* [WORK REQUIRED] Retype the whole listing below exactly, keeping every picture out of it.

* [MATERIAL PROVIDED]
=======
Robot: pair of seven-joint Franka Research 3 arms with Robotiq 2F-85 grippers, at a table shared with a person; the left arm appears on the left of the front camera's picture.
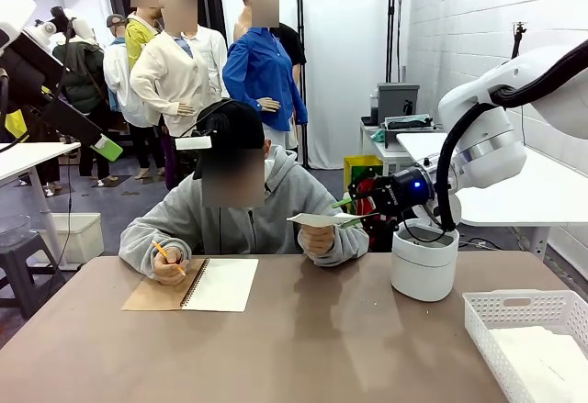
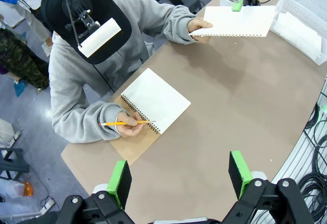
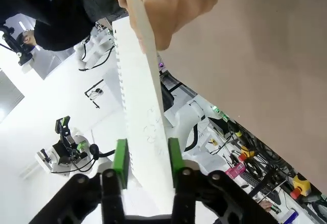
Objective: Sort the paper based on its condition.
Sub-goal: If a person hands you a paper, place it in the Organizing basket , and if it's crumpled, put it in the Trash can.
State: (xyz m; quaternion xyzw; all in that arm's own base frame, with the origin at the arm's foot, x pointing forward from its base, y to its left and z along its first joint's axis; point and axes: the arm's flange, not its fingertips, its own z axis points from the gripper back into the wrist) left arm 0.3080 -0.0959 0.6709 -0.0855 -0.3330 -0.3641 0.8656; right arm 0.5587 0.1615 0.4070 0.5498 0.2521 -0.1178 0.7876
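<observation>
Right tool reaches in from the right, above the far side of the desk. Its green pads stand on either side of one end of the paper sheet. In the right wrist view the sheet runs edge-on up between the two pads with hardly any gap showing, but I cannot tell whether they actually pinch it. The sheet is smooth and flat, with a row of small holes along one long edge. It hangs level in the air, clear of the desk, and the person's hand grips its other end. A white round bin stands on the desk just below this tool. At the near right corner sits a white basket with flat white paper lying in it. A spiral notebook lies open in front of the person, blank page up on its brown cover. The person's other hand rests on it, holding a yellow pencil. The left tool hangs high over the desk's left side, looking down on the notebook. It is released, pads spread wide with nothing between them.
</observation>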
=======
* [RESPONSE FOR THIS EXERCISE]
Robot: pair of seven-joint Franka Research 3 arms with Robotiq 2F-85 grippers, at a table shared with a person; the left arm appears on the left of the front camera's picture.
Objective: Sort the paper based on its condition.
Sub-goal: If a person hands you a paper, place it in the Organizing basket , and if it's crumpled, put it in the Trash can.
State: (xyz m; quaternion xyzw; all in that arm's own base frame, with the origin at the arm's foot, x pointing forward from its base, y to its left and z along its first joint's axis; point and axes: the arm's flange, not its fingertips, its own z axis points from the gripper back into the wrist) left arm 0.3080 -0.0959 0.6709 -0.0855 -0.3330 -0.3641 0.8656; right arm 0.5587 0.1615 0.4070 0.5498 0.2521 -0.1178 0.7876
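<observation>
Right tool reaches in from the right, above the far side of the desk. Its green pads stand on either side of one end of the paper sheet. In the right wrist view the sheet runs edge-on up between the two pads with hardly any gap showing, but I cannot tell whether they actually pinch it. The sheet is smooth and flat, with a row of small holes along one long edge. It hangs level in the air, clear of the desk, and the person's hand grips its other end. A white round bin stands on the desk just below this tool. At the near right corner sits a white basket with flat white paper lying in it. A spiral notebook lies open in front of the person, blank page up on its brown cover. The person's other hand rests on it, holding a yellow pencil. The left tool hangs high over the desk's left side, looking down on the notebook. It is released, pads spread wide with nothing between them.
</observation>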

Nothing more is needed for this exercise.